Records contained in a dataset:
··········
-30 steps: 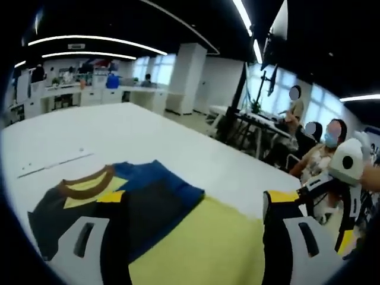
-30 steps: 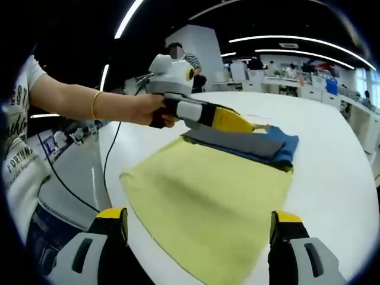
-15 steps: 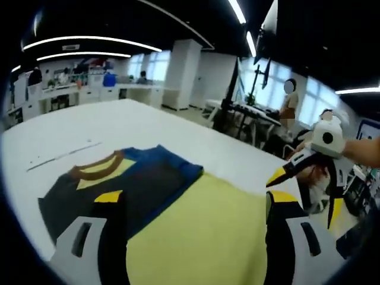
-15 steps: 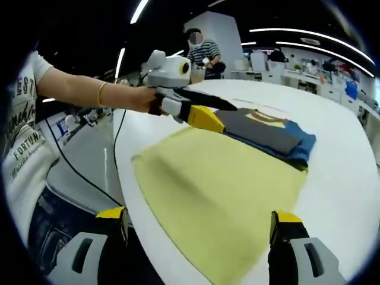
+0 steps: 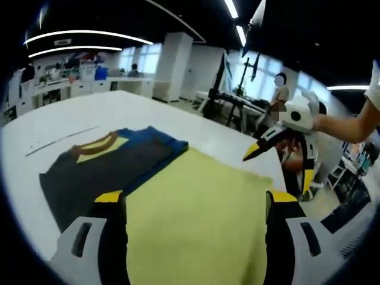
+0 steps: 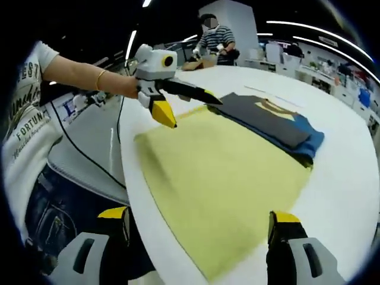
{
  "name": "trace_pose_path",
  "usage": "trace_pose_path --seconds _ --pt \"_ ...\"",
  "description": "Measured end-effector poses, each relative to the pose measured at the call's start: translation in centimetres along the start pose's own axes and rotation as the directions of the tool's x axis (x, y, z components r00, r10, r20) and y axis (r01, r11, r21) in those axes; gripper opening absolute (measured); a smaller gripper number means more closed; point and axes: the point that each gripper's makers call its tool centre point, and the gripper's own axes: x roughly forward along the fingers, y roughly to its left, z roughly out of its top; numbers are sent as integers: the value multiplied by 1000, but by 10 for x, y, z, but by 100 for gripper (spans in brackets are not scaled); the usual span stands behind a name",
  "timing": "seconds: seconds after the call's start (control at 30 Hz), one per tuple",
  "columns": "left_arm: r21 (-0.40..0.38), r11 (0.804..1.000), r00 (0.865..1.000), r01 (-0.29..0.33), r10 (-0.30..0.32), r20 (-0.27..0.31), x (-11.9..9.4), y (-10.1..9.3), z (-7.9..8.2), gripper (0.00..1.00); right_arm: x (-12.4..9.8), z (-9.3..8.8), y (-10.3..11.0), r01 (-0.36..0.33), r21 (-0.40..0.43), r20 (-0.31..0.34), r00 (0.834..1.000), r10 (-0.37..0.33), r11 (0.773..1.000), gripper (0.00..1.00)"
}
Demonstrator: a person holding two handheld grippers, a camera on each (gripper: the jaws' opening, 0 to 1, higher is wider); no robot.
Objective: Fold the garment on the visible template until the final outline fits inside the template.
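Note:
A folded garment (image 5: 98, 172), dark grey over blue with a brown collar, lies on the white table (image 5: 65, 116) against the far end of a yellow template sheet (image 5: 202, 202). My left gripper (image 5: 193, 237) is open above the sheet's near part, nothing between its jaws. The right gripper (image 5: 274, 172), held by a hand, hangs open off the sheet's right corner. In the right gripper view the garment (image 6: 267, 119) overlaps the sheet's (image 6: 225, 178) far edge. My right gripper (image 6: 196, 249) stands open at the table's near edge. The left gripper (image 6: 193, 110) hovers open over the sheet's left corner.
The table edge (image 6: 133, 178) curves close by the person's torso (image 6: 24, 148), with a black cable (image 6: 89, 160) hanging beside it. Seated people (image 5: 279, 95) and monitor stands (image 5: 237, 89) lie beyond the table. Bare table (image 6: 350, 172) lies right of the sheet.
The left gripper has drawn back from over the garment to the sheet's corner. The right gripper has lifted higher. The garment stays folded in place.

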Motion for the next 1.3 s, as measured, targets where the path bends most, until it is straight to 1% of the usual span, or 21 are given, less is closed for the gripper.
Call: trace_pose_path --seconds 0.03,0.1,0.13,0.17,0.3,0.4,0.47,0.53,0.63,0.7,0.77,0.83,0.97,1.03,1.07,1.2,1.23,1.3 --pt "7 1000 1000 3 -3 1 -3 -1 -2 92 0 -1 0 0 -8 -5 1000 0 1000 94" --pt "19 1000 1000 17 -17 -16 -10 -5 -9 91 0 -3 0 -4 -40 -24 1000 3 999 92" --pt "33 999 1000 22 -21 -23 -15 -7 -13 89 0 -5 1 -8 -65 -37 999 6 998 90" --pt "38 999 999 22 -21 -27 -18 -8 -15 89 -1 -6 1 -11 -73 -47 999 7 997 88" --pt "64 997 996 45 -40 -76 -35 -15 -32 88 -1 -13 1 -15 -124 -90 996 3 992 82" --pt "94 994 992 56 -45 -117 -47 -20 -45 85 -1 -15 1 -19 -143 -105 994 4 990 81" --pt "92 994 991 59 -47 -126 -52 -22 -51 83 -2 -16 2 -23 -161 -113 994 5 987 79" --pt "86 994 988 60 -47 -150 -59 -25 -59 81 -3 -17 3 -32 -181 -124 992 10 983 76" --pt "86 995 985 57 -42 -169 -68 -29 -66 76 -4 -18 3 -39 -210 -137 991 11 977 72" --pt "85 994 983 61 -45 -179 -73 -31 -70 73 -5 -20 4 -49 -230 -153 988 14 972 68" --pt "110 992 978 63 -39 -206 -78 -32 -77 71 -6 -23 4 -53 -250 -172 985 10 967 62" --pt "106 992 976 64 -40 -215 -82 -34 -82 68 -7 -27 4 -62 -266 -192 981 10 962 58" --pt "121 990 967 67 -35 -252 -91 -36 -93 63 -8 -34 6 -85 -280 -225 974 20 956 48" --pt "130 989 956 68 -28 -291 -97 -35 -102 61 -9 -39 6 -87 -293 -244 970 13 952 45" --pt "163 985 944 63 -6 -331 -102 -32 -110 60 -9 -40 6 -89 -301 -254 967 10 949 44" --pt "150 987 936 59 -2 -353 -110 -32 -121 51 -10 -48 5 -98 -328 -286 958 0 940 40" --pt "152 987 934 56 2 -358 -112 -31 -122 51 -10 -49 5 -102 -335 -294 956 -1 937 40" --pt "168 985 928 35 30 -372 -117 -26 -126 50 -10 -54 5 -114 -349 -322 947 -4 930 39"
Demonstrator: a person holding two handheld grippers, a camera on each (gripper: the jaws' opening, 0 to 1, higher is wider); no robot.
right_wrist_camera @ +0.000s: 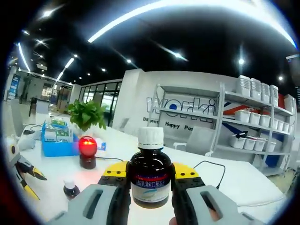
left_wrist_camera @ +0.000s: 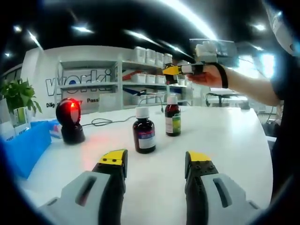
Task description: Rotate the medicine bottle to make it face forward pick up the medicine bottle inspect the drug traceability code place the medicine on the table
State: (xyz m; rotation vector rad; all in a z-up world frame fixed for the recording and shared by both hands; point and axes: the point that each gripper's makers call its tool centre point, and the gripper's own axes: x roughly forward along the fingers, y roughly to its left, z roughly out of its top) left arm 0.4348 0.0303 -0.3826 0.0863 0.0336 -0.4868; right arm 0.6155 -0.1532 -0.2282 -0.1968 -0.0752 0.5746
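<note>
My right gripper [right_wrist_camera: 150, 171] is shut on a dark brown medicine bottle [right_wrist_camera: 150, 180] with a white cap, held upright in the air with its label facing the camera. In the left gripper view, that gripper [left_wrist_camera: 174, 70] hangs high over the table in a person's hand. My left gripper [left_wrist_camera: 155, 161] stands open low over the white table [left_wrist_camera: 225, 140], with nothing between its fingers. Ahead of it stand two more brown bottles, one with a purple label [left_wrist_camera: 144, 131] and one with a green label [left_wrist_camera: 173, 117]. The left gripper [right_wrist_camera: 33, 183] also appears at the left edge of the right gripper view.
A black scanner with a glowing red light [left_wrist_camera: 70, 120] [right_wrist_camera: 87, 151] stands on the table's left, its cable trailing behind. A blue bin [left_wrist_camera: 26, 147] and a potted plant [left_wrist_camera: 18, 96] sit further left. White shelves with boxes [left_wrist_camera: 140, 75] line the back wall.
</note>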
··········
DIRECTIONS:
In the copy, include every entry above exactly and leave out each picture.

EXERCISE ANSWER:
-30 steps: 
-30 steps: 
-15 steps: 
-15 steps: 
+0 steps: 
+0 steps: 
{
  "name": "trace_pose_path",
  "usage": "trace_pose_path --seconds _ --pt \"_ ...\"",
  "description": "Measured end-effector poses, each relative to the pose measured at the call's start: translation in centimetres along the start pose's own axes and rotation as the directions of the tool's x axis (x, y, z components r00, r10, r20) and y axis (r01, r11, r21) in those axes; gripper opening absolute (measured); a smaller gripper number means more closed; point and axes: the point that each gripper's makers call its tool centre point, and the gripper's own axes: x roughly forward along the fingers, y roughly to its left, z roughly out of its top; numbers are sent as integers: the value multiplied by 1000, but by 10 for x, y, z, but by 100 for gripper (spans in brackets are not scaled); the usual span stands behind a name",
  "timing": "seconds: seconds after the call's start (control at 30 Hz), one per tuple",
  "columns": "left_arm: r21 (-0.40..0.38), r11 (0.804..1.000), r00 (0.865..1.000), r01 (-0.29..0.33), r10 (-0.30..0.32), r20 (-0.27..0.31), x (-11.9..9.4), y (-10.1..9.3), z (-7.9..8.2), gripper (0.00..1.00); right_arm: x (-12.4..9.8), z (-9.3..8.8), y (-10.3..11.0), r01 (-0.36..0.33), r21 (-0.40..0.43), r20 (-0.31..0.34), r00 (0.834..1.000), r10 (-0.37..0.33), r11 (0.773..1.000), gripper (0.00..1.00)"
}
Demonstrator: a person holding two handheld grippers, a camera on each (gripper: the jaws' opening, 0 to 1, higher is wider); no robot.
Objective: Fold the garment on the visible template until the final outline fits inside the template.
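Note:
A folded garment (image 5: 98, 172), dark grey over blue with a brown collar, lies on the white table (image 5: 65, 116) against the far end of a yellow template sheet (image 5: 202, 202). My left gripper (image 5: 193, 237) is open above the sheet's near part, nothing between its jaws. The right gripper (image 5: 274, 172), held by a hand, hangs open off the sheet's right corner. In the right gripper view the garment (image 6: 267, 119) overlaps the sheet's (image 6: 225, 178) far edge. My right gripper (image 6: 196, 249) stands open at the table's near edge. The left gripper (image 6: 193, 110) hovers open over the sheet's left corner.
The table edge (image 6: 133, 178) curves close by the person's torso (image 6: 24, 148), with a black cable (image 6: 89, 160) hanging beside it. Seated people (image 5: 279, 95) and monitor stands (image 5: 237, 89) lie beyond the table. Bare table (image 6: 350, 172) lies right of the sheet.
The left gripper has drawn back from over the garment to the sheet's corner. The right gripper has lifted higher. The garment stays folded in place.
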
Motion for the next 1.3 s, as measured, targets where the path bends most, until it is straight to 1% of the usual span, or 21 are given, less is closed for the gripper.
Call: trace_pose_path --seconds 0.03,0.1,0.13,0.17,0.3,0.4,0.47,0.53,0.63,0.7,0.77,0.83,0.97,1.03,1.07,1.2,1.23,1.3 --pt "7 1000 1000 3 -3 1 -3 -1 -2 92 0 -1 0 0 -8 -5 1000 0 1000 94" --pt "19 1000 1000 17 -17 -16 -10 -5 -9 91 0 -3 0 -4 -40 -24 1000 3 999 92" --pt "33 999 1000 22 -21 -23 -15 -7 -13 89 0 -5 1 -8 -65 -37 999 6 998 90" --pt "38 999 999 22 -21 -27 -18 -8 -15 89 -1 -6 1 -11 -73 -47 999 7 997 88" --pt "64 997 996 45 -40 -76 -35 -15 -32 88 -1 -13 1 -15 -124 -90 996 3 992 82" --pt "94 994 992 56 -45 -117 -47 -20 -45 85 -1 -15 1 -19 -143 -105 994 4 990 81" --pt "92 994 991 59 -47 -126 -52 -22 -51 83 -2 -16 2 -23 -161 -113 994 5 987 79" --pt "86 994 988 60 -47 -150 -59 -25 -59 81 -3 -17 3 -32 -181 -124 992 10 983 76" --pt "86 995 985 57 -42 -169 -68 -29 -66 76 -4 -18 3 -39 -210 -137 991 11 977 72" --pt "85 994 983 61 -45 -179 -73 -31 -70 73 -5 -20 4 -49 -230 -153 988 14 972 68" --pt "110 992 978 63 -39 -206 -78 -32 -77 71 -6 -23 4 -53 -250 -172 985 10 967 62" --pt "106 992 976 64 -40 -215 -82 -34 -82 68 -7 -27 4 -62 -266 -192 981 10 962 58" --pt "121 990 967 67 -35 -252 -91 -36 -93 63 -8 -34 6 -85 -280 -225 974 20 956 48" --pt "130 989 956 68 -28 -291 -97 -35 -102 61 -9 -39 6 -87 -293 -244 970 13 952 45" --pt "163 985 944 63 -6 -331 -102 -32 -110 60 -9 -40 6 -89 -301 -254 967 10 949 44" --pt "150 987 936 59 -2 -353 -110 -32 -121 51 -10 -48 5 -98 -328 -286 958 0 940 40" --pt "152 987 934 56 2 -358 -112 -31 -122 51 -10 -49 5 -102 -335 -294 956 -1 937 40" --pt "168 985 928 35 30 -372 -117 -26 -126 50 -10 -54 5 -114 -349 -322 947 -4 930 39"
Demonstrator: a person holding two handheld grippers, a camera on each (gripper: the jaws' opening, 0 to 1, higher is wider); no robot.
right_wrist_camera @ +0.000s: 
left_wrist_camera @ +0.000s: 
Task description: Rotate the medicine bottle to make it face forward pick up the medicine bottle inspect the drug traceability code place the medicine on the table
State: (xyz m; rotation vector rad; all in a z-up world frame fixed for the recording and shared by both hands; point and axes: the point that each gripper's makers call its tool centre point, and the gripper's own axes: x roughly forward along the fingers, y roughly to its left, z roughly out of its top) left arm 0.4348 0.0303 -0.3826 0.0863 0.0336 -0.4868; right arm 0.6155 -0.1532 -0.2282 -0.1968 -0.0752 0.5746
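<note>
My right gripper [right_wrist_camera: 150, 171] is shut on a dark brown medicine bottle [right_wrist_camera: 150, 180] with a white cap, held upright in the air with its label facing the camera. In the left gripper view, that gripper [left_wrist_camera: 174, 70] hangs high over the table in a person's hand. My left gripper [left_wrist_camera: 155, 161] stands open low over the white table [left_wrist_camera: 225, 140], with nothing between its fingers. Ahead of it stand two more brown bottles, one with a purple label [left_wrist_camera: 144, 131] and one with a green label [left_wrist_camera: 173, 117]. The left gripper [right_wrist_camera: 33, 183] also appears at the left edge of the right gripper view.
A black scanner with a glowing red light [left_wrist_camera: 70, 120] [right_wrist_camera: 87, 151] stands on the table's left, its cable trailing behind. A blue bin [left_wrist_camera: 26, 147] and a potted plant [left_wrist_camera: 18, 96] sit further left. White shelves with boxes [left_wrist_camera: 140, 75] line the back wall.
</note>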

What the exercise asked for is now complete.